It seems that there is no end in sight for the Russia-Ukraine War, with tensions more likely to escalate rather than thaw. Finland and Sweden are on course to join NATO having completed their accession protocols while Moldova and Ukraine have been assigned NATO candidacy. Putin has made it clear that if NATO builds infrastructure in either Finland or Sweden then Russia will “respond in kind”. A further escalation of this war will have serious consequences for global energy markets, and the effects of the resultant energy crisis will be particularly pronounced in developing countries like Pakistan.
The IEA has recently issued a warning that Germany will face a serious energy crisis as Russia might stop its gas flows to the country. Policy-makers in Germany have already called for emergency measures, the second stage of which will include energy providers passing on the cost to consumers. In the third stage, the country will initiate gas rationing that will threaten companies in the chemical, aluminum, and glass industries. Gas flows from Nord Stream 1 are already down 60 percent. Natural Gas prices in Europe have risen by 700 percent since the beginning of the year.
While Russia saw a decline of around 554, 000 bpd of oil demand from Europe from March to May, Asia came to the rescue by buying 503,000 bpd. However, the LNG that was previously going to Asia will now be going to Europe which will drive LNG prices to historic highs.
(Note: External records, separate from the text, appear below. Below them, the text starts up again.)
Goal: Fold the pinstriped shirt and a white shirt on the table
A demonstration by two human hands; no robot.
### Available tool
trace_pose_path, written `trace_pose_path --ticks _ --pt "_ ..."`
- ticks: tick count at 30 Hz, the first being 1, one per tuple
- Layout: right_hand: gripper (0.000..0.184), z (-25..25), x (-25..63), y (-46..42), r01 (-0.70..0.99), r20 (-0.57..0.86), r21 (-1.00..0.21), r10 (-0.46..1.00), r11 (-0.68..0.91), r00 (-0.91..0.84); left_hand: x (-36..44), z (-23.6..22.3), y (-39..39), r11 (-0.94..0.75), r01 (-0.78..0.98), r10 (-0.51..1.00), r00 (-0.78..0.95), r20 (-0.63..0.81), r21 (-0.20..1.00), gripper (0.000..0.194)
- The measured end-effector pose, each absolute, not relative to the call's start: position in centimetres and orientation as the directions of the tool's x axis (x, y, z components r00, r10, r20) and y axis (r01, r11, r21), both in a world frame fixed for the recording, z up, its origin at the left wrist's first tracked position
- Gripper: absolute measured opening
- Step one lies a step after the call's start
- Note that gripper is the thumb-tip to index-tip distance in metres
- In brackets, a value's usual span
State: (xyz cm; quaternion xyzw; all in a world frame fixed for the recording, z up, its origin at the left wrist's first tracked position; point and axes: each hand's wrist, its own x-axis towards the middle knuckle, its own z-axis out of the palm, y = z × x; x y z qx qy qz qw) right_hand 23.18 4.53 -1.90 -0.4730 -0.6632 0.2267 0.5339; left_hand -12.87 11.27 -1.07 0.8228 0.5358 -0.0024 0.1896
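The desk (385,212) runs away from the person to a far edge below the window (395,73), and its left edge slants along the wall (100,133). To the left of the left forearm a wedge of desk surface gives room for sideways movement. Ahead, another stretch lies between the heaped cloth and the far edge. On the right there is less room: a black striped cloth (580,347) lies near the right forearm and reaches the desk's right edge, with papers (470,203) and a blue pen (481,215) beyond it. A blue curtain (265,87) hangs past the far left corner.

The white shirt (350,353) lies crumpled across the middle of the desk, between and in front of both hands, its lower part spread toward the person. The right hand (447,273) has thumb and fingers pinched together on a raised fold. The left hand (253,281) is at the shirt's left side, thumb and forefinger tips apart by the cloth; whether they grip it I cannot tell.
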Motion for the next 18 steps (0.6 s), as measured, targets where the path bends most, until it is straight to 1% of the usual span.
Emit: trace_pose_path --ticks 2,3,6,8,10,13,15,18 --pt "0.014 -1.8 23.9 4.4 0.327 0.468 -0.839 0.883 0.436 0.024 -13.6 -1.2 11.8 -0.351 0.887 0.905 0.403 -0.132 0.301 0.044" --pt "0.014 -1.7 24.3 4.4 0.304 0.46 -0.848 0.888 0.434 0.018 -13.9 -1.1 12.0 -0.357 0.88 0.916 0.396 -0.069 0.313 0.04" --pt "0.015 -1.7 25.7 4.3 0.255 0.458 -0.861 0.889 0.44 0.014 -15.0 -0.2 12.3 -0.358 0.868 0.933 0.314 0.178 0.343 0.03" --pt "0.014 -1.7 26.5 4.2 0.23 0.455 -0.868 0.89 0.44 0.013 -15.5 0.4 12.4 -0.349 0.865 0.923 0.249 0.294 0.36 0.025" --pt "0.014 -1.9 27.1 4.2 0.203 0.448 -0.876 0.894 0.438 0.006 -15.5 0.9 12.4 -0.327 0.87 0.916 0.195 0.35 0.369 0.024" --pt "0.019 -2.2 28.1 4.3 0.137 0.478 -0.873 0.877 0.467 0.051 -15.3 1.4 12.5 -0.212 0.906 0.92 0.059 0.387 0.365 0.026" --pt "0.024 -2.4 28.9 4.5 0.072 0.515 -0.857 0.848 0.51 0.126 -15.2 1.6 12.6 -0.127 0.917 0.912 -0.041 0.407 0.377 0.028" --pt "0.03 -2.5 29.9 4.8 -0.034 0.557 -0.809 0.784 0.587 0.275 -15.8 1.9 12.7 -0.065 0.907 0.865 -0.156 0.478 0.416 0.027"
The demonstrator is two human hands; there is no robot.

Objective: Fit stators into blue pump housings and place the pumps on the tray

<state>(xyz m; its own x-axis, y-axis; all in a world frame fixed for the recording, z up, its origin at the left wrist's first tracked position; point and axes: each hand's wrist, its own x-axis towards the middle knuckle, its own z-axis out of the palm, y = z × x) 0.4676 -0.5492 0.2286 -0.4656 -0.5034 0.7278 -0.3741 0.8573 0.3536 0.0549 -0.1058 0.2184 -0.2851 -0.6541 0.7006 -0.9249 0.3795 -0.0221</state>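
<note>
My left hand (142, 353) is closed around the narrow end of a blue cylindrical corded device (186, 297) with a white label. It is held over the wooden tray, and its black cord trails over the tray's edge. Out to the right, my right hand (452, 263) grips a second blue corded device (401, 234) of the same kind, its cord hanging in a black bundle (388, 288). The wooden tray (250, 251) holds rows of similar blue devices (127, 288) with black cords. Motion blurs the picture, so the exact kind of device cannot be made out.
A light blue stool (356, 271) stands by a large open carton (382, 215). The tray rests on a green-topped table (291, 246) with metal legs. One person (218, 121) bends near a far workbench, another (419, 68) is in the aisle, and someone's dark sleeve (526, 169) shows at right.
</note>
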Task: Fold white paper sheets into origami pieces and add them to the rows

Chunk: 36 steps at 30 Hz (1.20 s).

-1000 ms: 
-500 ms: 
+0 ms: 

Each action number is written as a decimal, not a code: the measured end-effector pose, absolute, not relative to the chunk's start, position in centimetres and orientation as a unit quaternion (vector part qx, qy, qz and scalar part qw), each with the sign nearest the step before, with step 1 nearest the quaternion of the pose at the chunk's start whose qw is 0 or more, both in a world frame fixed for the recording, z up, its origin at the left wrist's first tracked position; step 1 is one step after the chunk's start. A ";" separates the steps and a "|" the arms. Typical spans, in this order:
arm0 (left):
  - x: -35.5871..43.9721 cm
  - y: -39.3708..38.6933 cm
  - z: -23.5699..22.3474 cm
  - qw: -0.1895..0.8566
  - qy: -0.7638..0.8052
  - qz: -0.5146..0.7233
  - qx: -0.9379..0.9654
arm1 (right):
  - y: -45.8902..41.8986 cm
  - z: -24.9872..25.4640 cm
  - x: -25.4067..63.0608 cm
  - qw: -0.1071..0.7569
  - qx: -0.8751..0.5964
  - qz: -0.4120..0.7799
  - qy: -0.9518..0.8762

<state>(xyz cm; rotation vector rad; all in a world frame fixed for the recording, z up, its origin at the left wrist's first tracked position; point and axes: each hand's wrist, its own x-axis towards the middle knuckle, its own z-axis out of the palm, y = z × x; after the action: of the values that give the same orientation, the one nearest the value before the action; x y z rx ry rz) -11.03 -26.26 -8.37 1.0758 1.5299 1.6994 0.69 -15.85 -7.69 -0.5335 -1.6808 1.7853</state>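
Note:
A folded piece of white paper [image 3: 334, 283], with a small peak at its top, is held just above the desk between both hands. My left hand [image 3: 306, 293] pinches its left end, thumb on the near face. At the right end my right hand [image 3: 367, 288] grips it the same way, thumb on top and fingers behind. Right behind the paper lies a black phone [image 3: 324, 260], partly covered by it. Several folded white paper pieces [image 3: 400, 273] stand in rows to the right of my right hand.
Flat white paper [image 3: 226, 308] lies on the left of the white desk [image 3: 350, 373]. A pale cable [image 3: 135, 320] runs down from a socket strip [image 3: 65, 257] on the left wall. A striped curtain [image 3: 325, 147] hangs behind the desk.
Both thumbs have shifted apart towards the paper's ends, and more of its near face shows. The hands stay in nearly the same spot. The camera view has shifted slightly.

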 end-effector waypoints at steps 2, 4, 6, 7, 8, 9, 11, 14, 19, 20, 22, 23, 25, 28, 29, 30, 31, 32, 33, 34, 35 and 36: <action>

According to Platts, the U.S., in particular, has increased its exports to the EU.
All of this will have a significant impact on countries like Pakistan. The country has been forced to import fuel oil to replace LNG. Fuel oil imports hit a 4-year high last month. Pakistan has already been suffering severe energy shortages with blackouts, also known as “load-shedding”, extending for up to 16 hours a day. This is when South Asia is experiencing an unprecedented heat wave with temperatures reaching 50C.
Pakistan will not be able to get two cargoes from Qatar arranged for August. Pakistan LNG Limited (PLL) and the government has been issuing tenders to get their hands on more cargoes but to no avail. The government is now on course to face a shortfall of 500 mmcfd. The lack of LNG will only exacerbate the current electricity crisis in Pakistan. The total shortfall of electricity is 7,000 MW with total power generation at 28,638MW.
Falling reserves and rising coal prices are a recipe for disaster as Pakistan is running out of options for affordable energy. The energy crisis is intimately tied to the country’s growing economic worries. Securing coal from Afghanistan, for example, can cost $25 million on a weekly basis. According to Bloomberg, Pakistan needs $41 billion over the next 12 months to avert a full-blown economic crisis.
The energy and economic future of countries like Pakistan are more dependent than ever on European politics. Due to the tensions between Russia and the EU and the fact that Europe is trying to secure as much LNG as possible, energy prices have touched levels that developing countries like Pakistan simply cannot afford. According to one estimate, during the current fiscal year, the LNG cost will touch $5 billion for the country which is twice as high as last year. Furthermore, Pakistan’s LNG imports saw a drop of 15 percent due to the factors above while that of Europe has surged by 50 percent. LNG prices have increased by almost 50 percent since the 19th of June.
The Nord Stream 1 pipeline has gone under maintenance and there are concerns that it might not come online again. In such a situation, natural gas prices, and the price of alternatives such as coal, will skyrocket. That will not only put extraordinary pressure on Pakistan’s national exchequer but will also plunge the country further into blackouts as it battles a serious heatwave. Natural gas is also used to make fertilizers, meaning high prices will impact the availability of food stocks, worsening the food crisis. Rising inflation only adds to the list of issues.
The whole situation perfectly fits what Adam Tooze describes as the Polycrisis in his book, The Shutdown. The political is colliding with the economic. The ideological is locking horns with the pragmatic. Until or unless there is a thaw in the fight between Russia and Ukraine, developing countries like Pakistan will find themselves between a rock and a hard place, struggling to balance the economy and the expectations of the people.
Pakistan’s future, like many other countries, will now be decided thousands of kilometers away in the halls of the European parliament and the Kremlin. As always, there is a downside to too much connectivity.